Driven - October 2015

Forever young: 40 years of the BMW 3-Series.

Driving the face-lifted BMW 3-Series.

Turning forty is big deal for many, it’s an interesting year because generally at forty years of age, many look back to see if they have done all that they strived to do in their lives. This is the case with BMW’s 3-Series. To begin with, one has to give credit where credit is due. The BMW 3-Series has for a very long time being the favourite of many South Africans in terms of the compact luxury sedan segment. This has been the case locally and to a large extent around the world. Now that forty years have passed, BMW have revitalised the range through a face-lifted version of the car. This update does not only affect the outward appearance of the new BMW 3-Series but the engines have gone under the knife too, and the results are very good.

In our previous article about the new BMW 3-Series, we discussed all the changes, you can read that article here. Now we want to discuss how those changes translate to the driving experience and if the update is something worth riding home about. First of all, let’s discuss aesthetics.

How does it look?

The face-lifted BMW 3-Series dons bright LED taillights and optional full LED head lights that sharpen the lines of the car very well. The new lights have the same impact that a bold frame has on an artwork, it makes the subject stand out and forces you to look. The revised bumpers add to the aesthetic appeal of the car too, giving the car a “fresh face” so to speak. Interior changes on the car are more subtle, with small trim changes added, but the cabin still retains its premium look and feel. Since the main focus on the updated BMW 3-Series was not the outside but rather under the bonnet, the biggest question we should ask ourselves is how the new car feels behind the wheel.

How does it drive?

The engines have all been reworked in this model, more power, more torque and different badges. As we mentioned in the previous article, the 316i, 328i and 335i are now models of the past. Welcome the 318i, 330i and 340i to the stable as their replacements with the 320i still remaining. On the diesel side, the 330d and the 320d badges remain too. We had the pleasure of sampling the top of the range 340i and the more humble 320i model, both of which were interesting cars to drive.

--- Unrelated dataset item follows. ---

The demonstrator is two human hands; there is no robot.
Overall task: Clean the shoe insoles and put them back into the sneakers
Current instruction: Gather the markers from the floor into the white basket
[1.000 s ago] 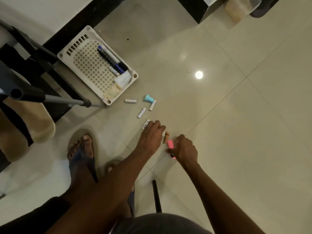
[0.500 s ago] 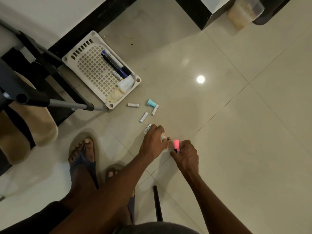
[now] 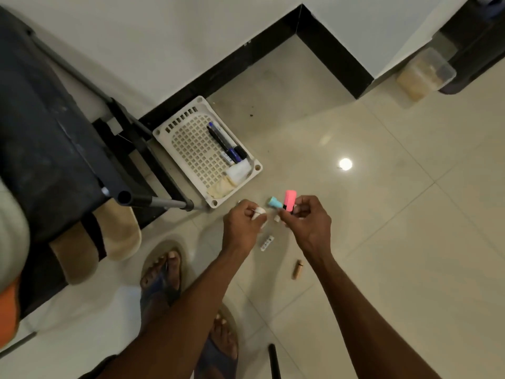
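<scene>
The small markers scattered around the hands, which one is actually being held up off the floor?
The pink one, pinched upright in the right hand. The teal one and the tan one lie on the tiled floor.

Small white item in left hand (image 3: 241, 228) mostly hidden by curled fingers, pink marker's (image 3: 289, 200) lower end buried in right hand (image 3: 307, 225), black rod (image 3: 274, 361) below the hands cut off by bottom edge
</scene>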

The 340i was fitted with the Sports Package, with all the extras you can think of. The best way to explain the power-train of the 340i fitted with the 8 Speed ZF Automatic (which is standard), is by likening it to double thick cream. You know the kind you get on desserts at very fancy places? The engine is a pleasure to drive on the road, it has a distinct smoothness to it coupled with boat loads of torque seamlessly distributed by the 8 gears onto the road.

What about the 320i?

The 320i on the other hand has a completely different feel to it. Since it’s the smaller 4 cylinder 2.0 litre turbocharged engine, it has a more youthful persona to it. You can grab it by the scruff of its neck and enjoy every bit of power it gives to you, whereas the 340i commands much more respect especially on the public roads we drove the cars on. Dynamically the 340i and 320i are very planted on the road, even at high speed. The setting you have the car in contributes greatly to the responsiveness, damping and steering feel of the car.

The Comfort setting is the one for everyday use, whereas Sport and Sport Plus are for those more rushed days and of course Eco mode is dedicated to making the car as efficient as possible. A very impressive point found in the revised version is how the damping on the car is never back-breaking, even in the “harshest” Sport mode. The steering feel of most modern cars is a topic that has led to many debates in the motoring world. Electric power steering has come a long way since it was first introduced to many cars a few years ago.

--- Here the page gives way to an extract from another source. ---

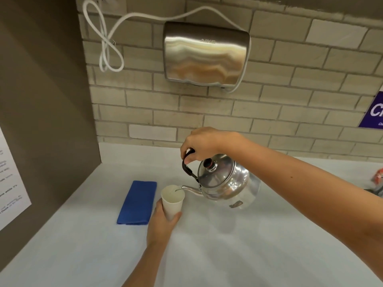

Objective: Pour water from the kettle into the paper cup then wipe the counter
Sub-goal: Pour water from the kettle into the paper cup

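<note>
My right hand [202, 145] grips the black handle of a shiny metal kettle [224, 182] and holds it tilted to the left above the white counter [228, 245]. The thin spout reaches over the rim of a white paper cup [172, 200]. My left hand [163, 223] is wrapped around the lower part of the cup and holds it under the spout. A folded blue cloth [137, 203] lies flat on the counter just left of the cup, untouched.
A steel hand dryer [206, 53] with a looped white cable hangs on the tiled wall behind. A brown side panel [45, 121] with a paper notice closes the left side. A purple sign and some small items sit at the right edge.
</note>
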Tool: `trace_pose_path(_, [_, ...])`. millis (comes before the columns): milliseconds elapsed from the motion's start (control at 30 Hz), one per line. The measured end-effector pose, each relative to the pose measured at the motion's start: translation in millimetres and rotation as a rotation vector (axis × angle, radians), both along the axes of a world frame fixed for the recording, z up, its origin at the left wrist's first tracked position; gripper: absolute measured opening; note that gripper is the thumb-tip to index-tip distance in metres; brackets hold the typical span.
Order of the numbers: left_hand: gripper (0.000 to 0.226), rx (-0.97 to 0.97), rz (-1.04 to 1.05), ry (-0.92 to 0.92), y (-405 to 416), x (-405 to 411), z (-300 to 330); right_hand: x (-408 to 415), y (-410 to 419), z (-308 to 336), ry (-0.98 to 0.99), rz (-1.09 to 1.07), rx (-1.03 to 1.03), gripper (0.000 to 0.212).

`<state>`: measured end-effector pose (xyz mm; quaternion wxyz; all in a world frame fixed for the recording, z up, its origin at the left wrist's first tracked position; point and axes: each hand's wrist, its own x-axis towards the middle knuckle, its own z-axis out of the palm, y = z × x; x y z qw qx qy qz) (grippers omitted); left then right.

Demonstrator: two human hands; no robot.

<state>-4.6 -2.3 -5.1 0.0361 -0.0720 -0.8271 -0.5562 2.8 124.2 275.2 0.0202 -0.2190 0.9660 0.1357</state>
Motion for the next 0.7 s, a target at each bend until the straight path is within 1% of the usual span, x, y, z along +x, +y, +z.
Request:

In the case of the BMW 3-Series, the weight of the steering in the car changes depending on the mode you’re in. More weight is added as well as more steering feel in the sportier modes, whereas the converse happens in the Eco and Comfort modes. Very enthusiastic drivers may long for the “good old days” of hydraulic steering, since that steering system provided more feedback to the driver. The same goes with manual gearboxes giving one the sense of being “one with the car”, but the reality is that future is here and the future likes automatics and electric power steering. That being said, what we have today still provides excitement on the road and comfort that we could have never experienced in the past.

The BMW 3-Series has matured with those that fell in love with it 40 years ago. The boy-racer mentality has been left behind for its less mature siblings, such as the 1 and 2 Series. This is a good thing considering that a new 3-Series will not cost you chump change, with a starting price R409 000 for the baby 318i and R656 000 for the 340i, any 3-Series client will expect a large measure of luxury and comfort. This is exactly what BMW gives those looking to buy in this segment. The majority of BMW 3-Series buyers are not going to drive these cars to their absolute limit on the road and BMW knows that. That is why the car’s set-up, that of being more comfort orientated makes perfect sense for the range considering the clientèle that will buy it.

A good 40 years indeed.

If the BMW 3-Series was a human being, it would surely have a smile on its face. It has accomplished a lot in forty years, selling over 14 million units since its humble days before features such as ConnectedDrive and Reverse camera were even thought of. The car has had good old days but it has better new days ahead of it too. The BMW 3-Series is the reason why we have such good cars from other brands in that segment, it has pioneered the way for many cars and even though the playing fields have levelled out in many ways, the badge is still part of the cream of the crop.